In 1968 I stepped off a plane in Memphis, TN. I was about to go through some concentrated electronics training. At the time, I did not know that. Indeed, I was going to go through 16 weeks of training in thirteen weeks.
Back then, they didn’t have calculators, leastwise not anything like we have today. They had adding machines that weighed about 20 pounds. Most of them didn’t even have the ability to multiply.
When I went through the school, we all carried slide rulers, often called slipsticks. At best they were accurate to 4 places and we had to keep track of the decimal on paper. Of course, we could simply perform everything on paper. That would have likely taken 10 or 20 times longer. Some operations (such as algorithms and trig functions) would have been virtually impossible.

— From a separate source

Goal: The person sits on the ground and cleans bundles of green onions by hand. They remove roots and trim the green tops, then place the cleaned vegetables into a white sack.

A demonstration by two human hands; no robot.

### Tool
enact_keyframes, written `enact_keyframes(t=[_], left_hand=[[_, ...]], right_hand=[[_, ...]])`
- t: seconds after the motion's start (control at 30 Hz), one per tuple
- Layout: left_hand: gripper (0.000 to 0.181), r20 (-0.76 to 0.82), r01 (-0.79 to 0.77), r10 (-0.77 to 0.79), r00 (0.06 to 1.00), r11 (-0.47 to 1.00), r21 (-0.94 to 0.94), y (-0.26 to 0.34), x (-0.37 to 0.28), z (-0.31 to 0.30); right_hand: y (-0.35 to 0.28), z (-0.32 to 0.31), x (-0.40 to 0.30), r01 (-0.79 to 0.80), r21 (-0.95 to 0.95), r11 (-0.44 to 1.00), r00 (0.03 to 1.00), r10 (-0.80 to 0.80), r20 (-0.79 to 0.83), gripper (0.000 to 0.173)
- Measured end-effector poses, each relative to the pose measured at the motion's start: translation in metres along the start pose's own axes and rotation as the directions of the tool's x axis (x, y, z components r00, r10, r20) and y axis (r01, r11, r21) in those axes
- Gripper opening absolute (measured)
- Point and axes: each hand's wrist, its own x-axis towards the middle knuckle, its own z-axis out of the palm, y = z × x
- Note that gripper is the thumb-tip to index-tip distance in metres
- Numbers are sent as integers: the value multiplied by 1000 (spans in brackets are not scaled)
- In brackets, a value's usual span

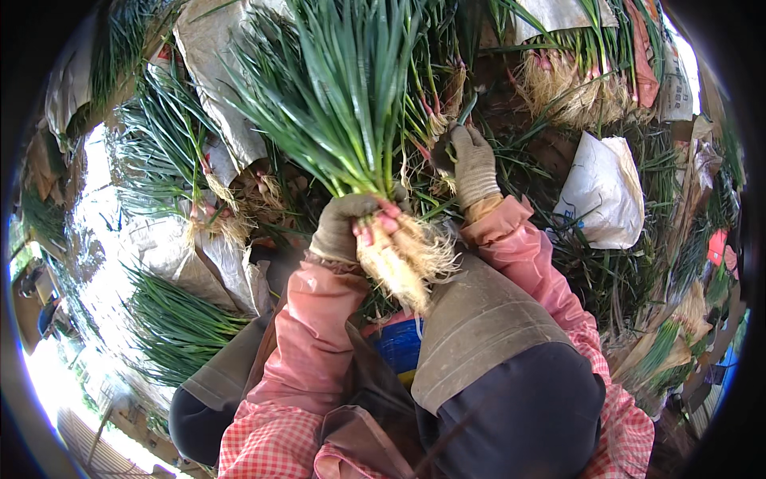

This afternoon, I pulled my phone out of my pocket and started messing with it. I noticed it has a calculator. Moreover, it could be set to scientific mode. WOW. I thought how nice it would have been to have something like that when I was learning electronics.
Bottom line is, back then I had the problem without a solution. Now I have the solutions without the problem. I haven’t had to solve any trig functions in decades.
Of course, they have very advanced, programmable calculators nowadays. They can solve problems in a few seconds that I spent three or four minutes on. Not only that, the calculation can have an accuracy of 10 to 14 places. Makes me wonder all the more why the dummycrats can’t do basic math.